EXERCISE => Leaving the pictures aside, transcribe the data below exactly.

INPUT DATA =>
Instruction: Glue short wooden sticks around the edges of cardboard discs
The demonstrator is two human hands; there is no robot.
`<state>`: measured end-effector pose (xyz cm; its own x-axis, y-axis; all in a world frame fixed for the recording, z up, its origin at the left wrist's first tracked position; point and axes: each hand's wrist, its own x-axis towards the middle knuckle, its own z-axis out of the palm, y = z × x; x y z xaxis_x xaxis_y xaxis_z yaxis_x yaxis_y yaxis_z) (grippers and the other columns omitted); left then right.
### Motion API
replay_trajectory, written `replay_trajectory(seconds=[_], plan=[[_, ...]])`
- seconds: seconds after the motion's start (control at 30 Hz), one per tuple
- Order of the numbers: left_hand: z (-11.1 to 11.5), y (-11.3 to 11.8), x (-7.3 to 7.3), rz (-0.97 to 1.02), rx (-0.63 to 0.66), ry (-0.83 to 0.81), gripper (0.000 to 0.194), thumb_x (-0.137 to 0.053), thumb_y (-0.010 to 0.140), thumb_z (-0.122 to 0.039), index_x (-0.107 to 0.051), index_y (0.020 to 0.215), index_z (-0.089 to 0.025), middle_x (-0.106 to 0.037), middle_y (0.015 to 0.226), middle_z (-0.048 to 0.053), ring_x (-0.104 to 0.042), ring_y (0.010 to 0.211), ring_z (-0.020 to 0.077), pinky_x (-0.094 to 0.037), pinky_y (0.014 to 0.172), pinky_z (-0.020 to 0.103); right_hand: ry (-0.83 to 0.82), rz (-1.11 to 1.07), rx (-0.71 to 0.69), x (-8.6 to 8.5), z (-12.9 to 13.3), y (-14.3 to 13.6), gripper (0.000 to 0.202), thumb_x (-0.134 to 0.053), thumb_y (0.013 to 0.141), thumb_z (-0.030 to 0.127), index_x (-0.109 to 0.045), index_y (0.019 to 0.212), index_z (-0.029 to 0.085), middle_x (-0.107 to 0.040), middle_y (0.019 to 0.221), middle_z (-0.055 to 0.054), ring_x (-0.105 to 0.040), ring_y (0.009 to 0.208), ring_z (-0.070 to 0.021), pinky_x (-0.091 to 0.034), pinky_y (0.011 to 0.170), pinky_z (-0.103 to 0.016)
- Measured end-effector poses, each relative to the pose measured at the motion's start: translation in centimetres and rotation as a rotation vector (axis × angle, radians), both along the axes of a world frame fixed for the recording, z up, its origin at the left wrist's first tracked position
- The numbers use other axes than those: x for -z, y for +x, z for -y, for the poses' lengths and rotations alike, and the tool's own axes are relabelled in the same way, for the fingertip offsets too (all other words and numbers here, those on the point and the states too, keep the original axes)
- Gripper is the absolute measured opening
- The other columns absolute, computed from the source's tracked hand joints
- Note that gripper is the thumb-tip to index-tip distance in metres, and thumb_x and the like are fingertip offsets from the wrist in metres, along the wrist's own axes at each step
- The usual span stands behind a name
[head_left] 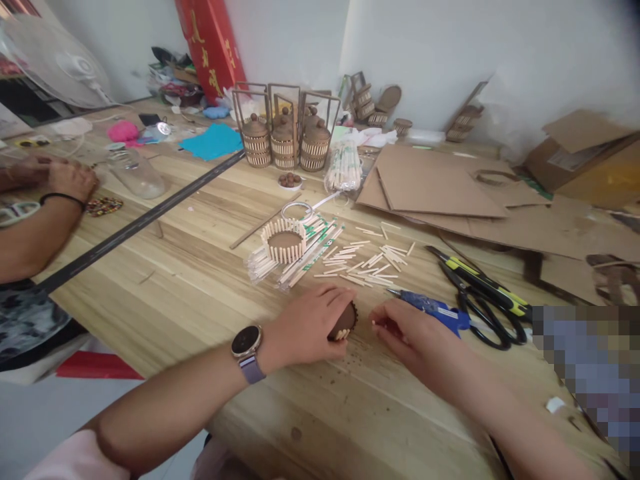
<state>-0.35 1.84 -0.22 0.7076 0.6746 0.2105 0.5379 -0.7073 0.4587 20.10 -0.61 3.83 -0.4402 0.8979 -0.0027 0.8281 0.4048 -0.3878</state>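
My left hand (305, 327), with a watch on its wrist, is closed around a small brown round disc (344, 324) with a notched edge. A few short pale sticks show at the disc's lower side, by my thumb. To the right, my right hand (413, 333) is apart from the disc, thumb and fingertips pinched together. A tiny pale tip shows at the pinch, too small to name. Short wooden sticks (370, 267) lie loose beyond my hands. A ring of upright sticks on a brown base (285, 241) stands on plastic-wrapped sticks (313, 257).
A blue glue gun (433, 308), black scissors (483, 310) and a yellow-black utility knife (487, 283) lie at right. Behind are cardboard sheets (440, 180), lidded stick baskets (285, 147) and a bowl of brown beads (290, 181). Another person's hands (70, 177) are at left, near a jar (137, 175).
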Motion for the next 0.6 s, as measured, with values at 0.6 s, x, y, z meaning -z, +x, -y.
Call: replay_trajectory(seconds=[0.6], plan=[[-0.1,-0.1,0.4,0.036,0.011,-0.005,0.067,-0.067,0.076,-0.027,-0.037,0.135,-0.014,-0.053,0.134,0.014,-0.046,0.129,0.029,-0.038,0.109,0.044,-0.036,-0.234,-0.059,0.7,0.8,-2.0,0.013,-0.049,0.087,0.012,-0.058,0.084,0.022,-0.068,0.079,-0.001,-0.064,0.07,-0.0164,-0.048,0.062,-0.026]])
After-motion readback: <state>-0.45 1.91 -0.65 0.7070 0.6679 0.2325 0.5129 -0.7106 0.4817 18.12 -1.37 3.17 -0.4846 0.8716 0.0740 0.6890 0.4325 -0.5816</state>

YOUR SOLUTION =>
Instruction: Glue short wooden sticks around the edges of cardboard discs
The demonstrator is two human hands; there is no robot.
`<state>`: measured end-effector pose (xyz cm; its own x-axis, y-axis; all in a world frame fixed for the recording, z up, its origin at the left wrist's first tracked position; point and axes: each hand's wrist, its own x-axis towards the middle knuckle, its own z-axis out of the palm, y = z × x; x y z xaxis_x xaxis_y xaxis_z yaxis_x yaxis_y yaxis_z) (grippers and the other columns omitted); left then right.
### Motion API
replay_trajectory, written `replay_trajectory(seconds=[_], plan=[[_, ...]])`
- seconds: seconds after the motion's start (control at 30 Hz), one per tuple
- Order of the numbers: left_hand: z (-11.1 to 11.5), y (-11.3 to 11.8), x (-7.3 to 7.3), rz (-0.97 to 1.02), rx (-0.63 to 0.66), ry (-0.83 to 0.81), gripper (0.000 to 0.194), thumb_x (-0.137 to 0.053), thumb_y (-0.010 to 0.140), thumb_z (-0.122 to 0.039), index_x (-0.107 to 0.051), index_y (0.020 to 0.215), index_z (-0.089 to 0.025), middle_x (-0.106 to 0.037), middle_y (0.015 to 0.226), middle_z (-0.048 to 0.053), ring_x (-0.104 to 0.042), ring_y (0.010 to 0.211), ring_z (-0.020 to 0.077), pinky_x (-0.094 to 0.037), pinky_y (0.014 to 0.172), pinky_z (-0.020 to 0.103); right_hand: ry (-0.83 to 0.82), rz (-1.11 to 1.07), rx (-0.71 to 0.69), x (-8.6 to 8.5), z (-12.9 to 13.3), y (-14.3 to 13.6), gripper (0.000 to 0.202), thumb_x (-0.134 to 0.053), thumb_y (0.013 to 0.141), thumb_z (-0.030 to 0.127), index_x (-0.109 to 0.045), index_y (0.019 to 0.212), index_z (-0.029 to 0.085), middle_x (-0.107 to 0.040), middle_y (0.019 to 0.221), middle_z (-0.055 to 0.054), ring_x (-0.105 to 0.040), ring_y (0.009 to 0.208), ring_z (-0.070 to 0.021), pinky_x (-0.091 to 0.034), pinky_y (0.011 to 0.170), pinky_z (-0.103 to 0.016)
- Measured end-effector poses, each relative to the pose measured at the motion's start: translation in centimetres and rotation as a rotation vector (axis × angle, radians), both along the axes of a world frame fixed for the recording, z up, its origin at the left wrist's first tracked position
- The numbers use other axes than those: x for -z, y for +x, z for -y, for the poses' lengths and rotations alike, and the tool's own axes are relabelled in the same way, for the fingertip offsets too (all other words and numbers here, those on the point and the states too, keep the original axes)
- Gripper is the absolute measured opening
- The other columns absolute, computed from the source's tracked hand joints
- Note that gripper is the thumb-tip to index-tip distance in metres, and thumb_x and the like are fingertip offsets from the wrist in metres, along the wrist's own axes at each step
- The usual span stands behind a name
[head_left] 
<state>-0.35 1.84 -0.22 0.7076 0.6746 0.2105 0.5379 -0.7073 0.4587 20.10 -0.61 3.83 -0.4402 0.8979 -0.0027 0.8281 0.4048 -0.3878</state>
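My left hand (305, 327), with a watch on its wrist, is closed around a small brown round disc (344, 324) with a notched edge. A few short pale sticks show at the disc's lower side, by my thumb. To the right, my right hand (413, 333) is apart from the disc, thumb and fingertips pinched together. A tiny pale tip shows at the pinch, too small to name. Short wooden sticks (370, 267) lie loose beyond my hands. A ring of upright sticks on a brown base (285, 241) stands on plastic-wrapped sticks (313, 257).
A blue glue gun (433, 308), black scissors (483, 310) and a yellow-black utility knife (487, 283) lie at right. Behind are cardboard sheets (440, 180), lidded stick baskets (285, 147) and a bowl of brown beads (290, 181). Another person's hands (70, 177) are at left, near a jar (137, 175).
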Motion for the next 0.6 s, as measured, with values at 0.6 s, x, y, z meaning -z, +x, -y.
Call: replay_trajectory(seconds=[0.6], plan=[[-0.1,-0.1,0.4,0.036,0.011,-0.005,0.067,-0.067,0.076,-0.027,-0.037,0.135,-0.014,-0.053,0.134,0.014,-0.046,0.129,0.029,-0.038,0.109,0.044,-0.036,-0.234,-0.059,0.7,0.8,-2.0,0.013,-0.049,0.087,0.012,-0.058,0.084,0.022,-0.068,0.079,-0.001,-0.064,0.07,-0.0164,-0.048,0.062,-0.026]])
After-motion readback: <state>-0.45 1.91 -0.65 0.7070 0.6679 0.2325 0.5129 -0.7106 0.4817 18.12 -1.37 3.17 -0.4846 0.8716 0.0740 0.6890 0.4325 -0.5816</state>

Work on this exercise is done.